Senza dimenticare l’episodio della registrazione, a Nizza, di una conversazione in cui consiglia a dei camerati francesi di parlare di regionalismo, di religione cristiana, di autonomia…“ma sotto sotto rimanere gli stessi” (ossia fascisti)

Come ho detto, Borghezio si trovava nella capitale catalana nei giorni del referendum, addirittura  all’interno di un seggio elettorale (credo una scuola). A esibirsi e farsi intervistare come “amico del popolo catalano” di cui ha detto di apprezzare la bella lingua.

Lo so. Negli attuali frangenti i catalani hanno problemi di ben più ampia portata. E soprattutto Borghezio non ha ricevuto patenti o attestati da nessuna formazione catalanista.

Tuttavia ritengo che con la sua ingombrante presenza e le sue dichiarazioni non richieste, potrebbe gettare discredito sull’immagine dell’indipendentismo catalano. In particolare  agli occhi delle componenti democratiche e di sinistra dell’opinione pubblica italiana, generalmente poco informata in materia (colpevolmente, va detto, ma questa è al momento la situazione).

C’è chi, a sinistra purtroppo, non aspetta altro. Banalizzare la questione catalana parlando di “scontro tra borghesie” e stabilire parallelismi inesistenti tra ERC e Lega Nord. Fingendo di ignorare il ruolo fondamentale svolto dai compagni della CUP.

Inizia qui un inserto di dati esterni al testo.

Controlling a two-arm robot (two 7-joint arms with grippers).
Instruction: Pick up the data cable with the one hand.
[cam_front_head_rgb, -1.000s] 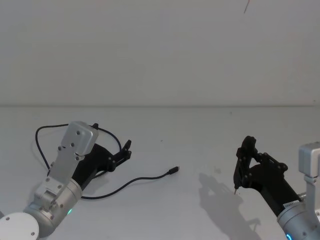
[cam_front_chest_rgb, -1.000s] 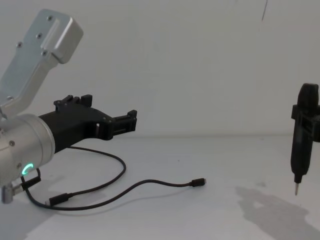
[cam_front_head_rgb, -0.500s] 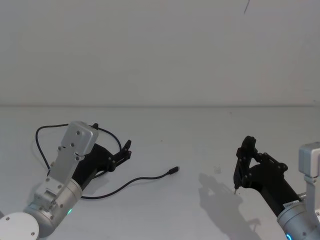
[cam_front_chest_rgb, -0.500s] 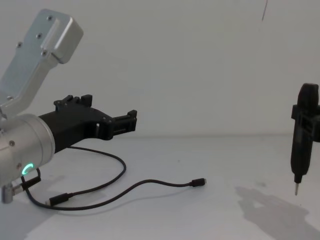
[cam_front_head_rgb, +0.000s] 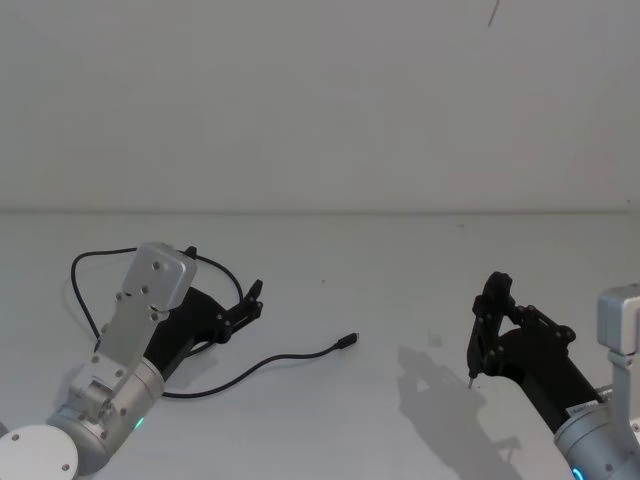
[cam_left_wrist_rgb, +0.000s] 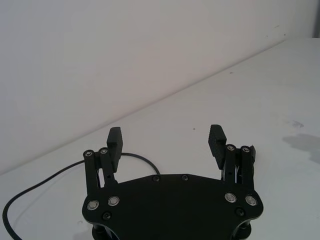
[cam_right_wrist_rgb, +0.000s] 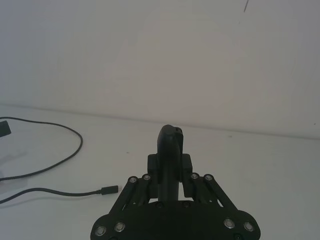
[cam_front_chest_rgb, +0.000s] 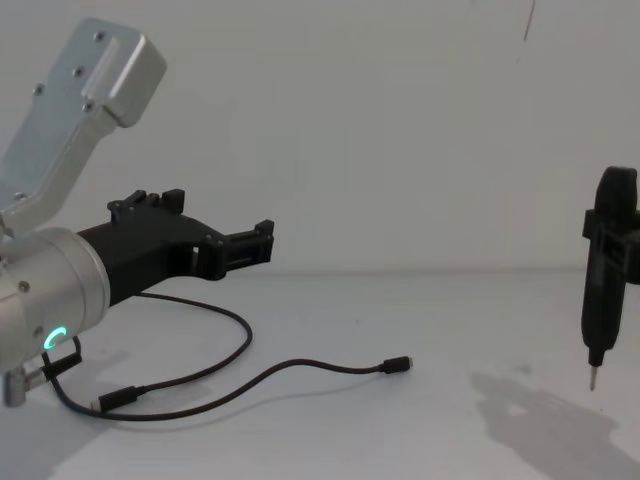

*nota 1: va anche segnalato che per Delle Chiaie il Concutelli in realtà non avrebbe mai messo piede in Angola

sulla scomparsa di  Pertur vedi:

Scusate se vi parlo di Pertur

**nota 2: www.youtube.com/watch?v=2HPoOkfniM8

*** nota 3: Tra le sue peggiori dichiarazioni, per la serie “La mia Africa”, questa è significativa: “Non ho più l’età per le prostitute però nel paese della Kyenge ho assaggiato il prodotto locale. Ci sono le più belle donne congolesi: le katanghesi. Le pagavo, certo. Alla sera non sapevi che cazzo fare e avevo 25 anni e quelle erano alte, belle e slanciate. La Kyenge non appartiene a questa specie. Nulla a che vedere”.

Quando si dice un “personaggio da trivio…”.